Once Hannibal was out of Italy, the Romans were able to pull themselves together. They decided the Second Punic War needed a happy ending, so they set sail for Carthage.
Bright and early one 203 BC morning a bristling Roman army showed up in Zama, which was a bedroom suburb of Carthage.
Suddenly Hannibal was very popular with his neighbors. They lined up at his front door, and pledged all their elephants if he would only take up the cause. Within days, Hannibal was at the head of an eighty elephant herd. He was also given command of a very large army of soldiers.
Relying on his favorite strategy, Hannibal headed the charge with his elephants. His troops marched in rows behind the bellowing herd. The elephants took one look at the Roman legions, and decided to return to the stable as quickly as possible.
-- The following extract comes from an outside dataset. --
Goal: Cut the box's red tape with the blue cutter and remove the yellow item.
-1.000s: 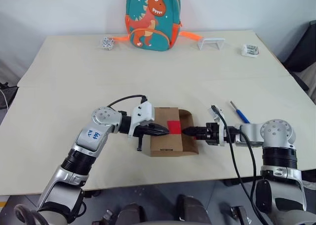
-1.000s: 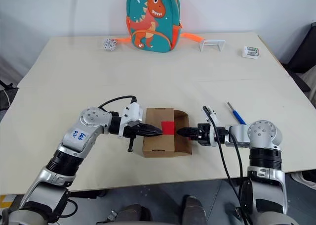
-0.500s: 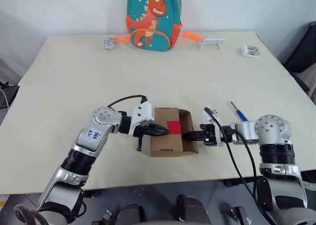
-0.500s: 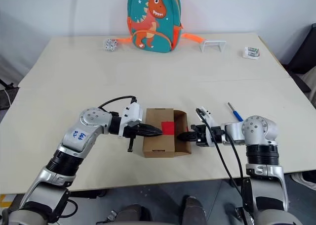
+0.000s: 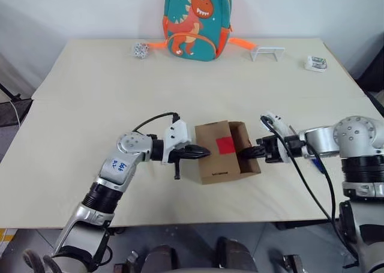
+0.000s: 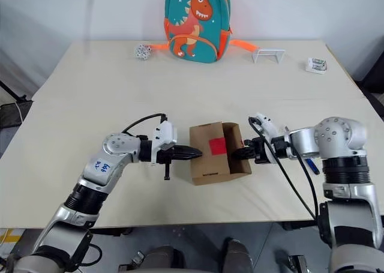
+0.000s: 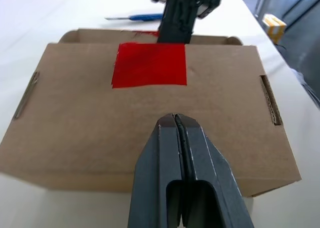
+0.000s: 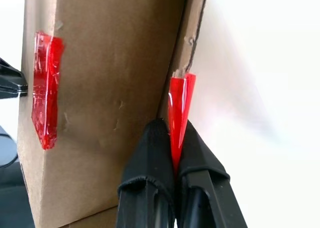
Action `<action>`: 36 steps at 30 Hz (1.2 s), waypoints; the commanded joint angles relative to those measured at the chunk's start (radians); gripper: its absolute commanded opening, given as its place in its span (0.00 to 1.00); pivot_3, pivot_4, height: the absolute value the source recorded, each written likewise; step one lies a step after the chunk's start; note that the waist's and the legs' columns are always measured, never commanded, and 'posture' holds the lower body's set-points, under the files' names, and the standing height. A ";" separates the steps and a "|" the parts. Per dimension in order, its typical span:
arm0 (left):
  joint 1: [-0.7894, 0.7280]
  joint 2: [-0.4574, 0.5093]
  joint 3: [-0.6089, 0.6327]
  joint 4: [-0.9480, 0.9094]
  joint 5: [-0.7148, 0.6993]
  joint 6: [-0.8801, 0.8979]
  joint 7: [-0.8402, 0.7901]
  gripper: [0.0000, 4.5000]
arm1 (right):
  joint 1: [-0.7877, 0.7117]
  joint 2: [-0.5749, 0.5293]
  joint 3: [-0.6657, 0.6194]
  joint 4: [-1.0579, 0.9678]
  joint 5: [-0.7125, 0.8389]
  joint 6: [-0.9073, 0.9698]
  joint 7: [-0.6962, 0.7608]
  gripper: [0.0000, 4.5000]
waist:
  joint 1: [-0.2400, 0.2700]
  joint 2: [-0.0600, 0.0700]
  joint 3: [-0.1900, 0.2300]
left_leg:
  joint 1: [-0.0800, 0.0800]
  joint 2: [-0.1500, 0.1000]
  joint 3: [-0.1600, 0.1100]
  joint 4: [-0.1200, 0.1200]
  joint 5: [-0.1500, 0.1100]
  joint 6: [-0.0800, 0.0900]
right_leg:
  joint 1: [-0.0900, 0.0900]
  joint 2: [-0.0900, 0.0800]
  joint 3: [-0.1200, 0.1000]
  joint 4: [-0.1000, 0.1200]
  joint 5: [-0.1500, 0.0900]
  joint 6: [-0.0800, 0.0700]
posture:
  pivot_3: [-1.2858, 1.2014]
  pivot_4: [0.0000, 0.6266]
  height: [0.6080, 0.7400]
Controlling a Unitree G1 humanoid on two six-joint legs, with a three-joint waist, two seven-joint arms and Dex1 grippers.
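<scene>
The small brown cardboard box (image 5: 225, 159) with its red square of tape (image 5: 225, 144) sits on the pale counter (image 5: 90, 105); no writing shows on it. The right claw (image 8: 172, 153), half open a second ago, is now clenched on a torn red tape strip at the box's open flap, and the box has tilted. The left claw (image 7: 176, 125) stays clenched, empty, tip against the box's opposite side; the blue pen-shaped cutter (image 7: 134, 18) lies beyond the box.

Box (image 5: 223, 160): plain brown cardboard, mid frame. Red tape (image 5: 225, 144): bright red square on box top; another red strip on the flap edge, seen in right wrist view. Blue cutter (image 7: 133, 17): bright blue. Backpack (image 5: 198, 22), top centre: teal w/ orange dino, orange straps, small stars. Table (image 5: 90, 105): pale cream. Gripper fingers (image 7: 186, 178): black/dark grey.
</scene>
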 commanded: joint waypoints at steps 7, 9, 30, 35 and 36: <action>-0.006 -0.094 -0.023 0.089 0.043 -0.042 0.076 0.00 | -0.125 -0.126 0.038 -0.103 0.215 0.004 -0.131 0.01 | 0.001 0.000 0.000 | 0.000 0.000 0.000 0.000 0.000 0.000 | 0.000 0.000 0.000 -0.001 0.000 0.000 | 0.52 0.24 1.00; -0.006 -0.113 -0.024 0.107 0.044 -0.054 0.083 0.00 | -0.154 -0.148 0.056 -0.121 0.244 0.004 -0.159 0.01 | 0.001 0.000 0.000 | 0.000 0.000 0.000 0.000 0.000 0.000 | 0.000 0.000 0.000 -0.001 0.000 0.000 | 0.52 0.24 1.00; 0.024 -0.277 -0.026 0.199 0.063 -0.127 0.157 0.00 | -0.301 -0.222 0.229 -0.189 0.299 0.004 -0.339 0.01 | 0.025 -0.001 0.000 | -0.004 0.000 -0.001 0.002 -0.001 0.002 | -0.001 -0.001 -0.001 -0.003 0.000 0.000 | 0.52 0.24 1.00; 0.035 -0.283 -0.024 0.196 0.068 -0.119 0.164 0.00 | -0.325 -0.230 0.250 -0.231 0.335 0.004 -0.362 0.01 | 0.026 -0.001 0.000 | -0.005 0.000 -0.001 0.002 -0.001 0.002 | -0.001 -0.001 -0.002 -0.003 0.000 0.000 | 0.52 0.24 1.00; 0.037 -0.285 -0.023 0.195 0.069 -0.118 0.165 0.00 | -0.331 -0.231 0.253 -0.235 0.344 0.004 -0.368 0.01 | 0.026 -0.001 0.000 | -0.005 0.000 -0.001 0.002 -0.001 0.002 | -0.001 -0.001 -0.002 -0.003 0.000 0.000 | 0.52 0.24 1.00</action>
Carthaginian casualties from the elephant retreat were enormous. The Roman legions quickly wiped out the few bewildered soldiers the elephants had missed.
At the age of forty-five, Hannibal was offered early retirement. He fussed and muttered for a few years, trying to get his countrymen to start a Third Punic War, but the Carthaginians just weren't in the mood.
Eventually, the Romans demanded Hannibal be handed over to them for safe keeping. Rather than settle in Rome, Hannibal decided he would like to do some of that traveling he'd put off for so long.
He wandered around Asia for a few years, and finally moved in with an old friend, the King of Bithynia. Apparently, Hannibal overstayed his welcome, because shortly after his sixty-fourth birthday, the King asked the Romans to "come and get him".
Being rejected by the Bithynian monarch must have hurt Hannibal's feelings. There are no accurate records of Hannibal's emotional state, but he did decide to poison himself before the Romans had the chance to swing by, and pick him up.
Some forty years after Hannibal's death Carthage was starting to prosper again. Somehow the Mediterranean just didn't seem big enough for both of them, so Rome lay siege to Carthage in 149 BC.
After just three short years of starvation, Carthage gave in. The Romans massacred the inhabitants, and plundered the city. The Romans boasted that "not one stone lay on top of another". Because there was little evidence Carthage had ever existed, people soon lost interest in going there.
Even today, when booking package tours, Carthage never shows up in any of the brochures.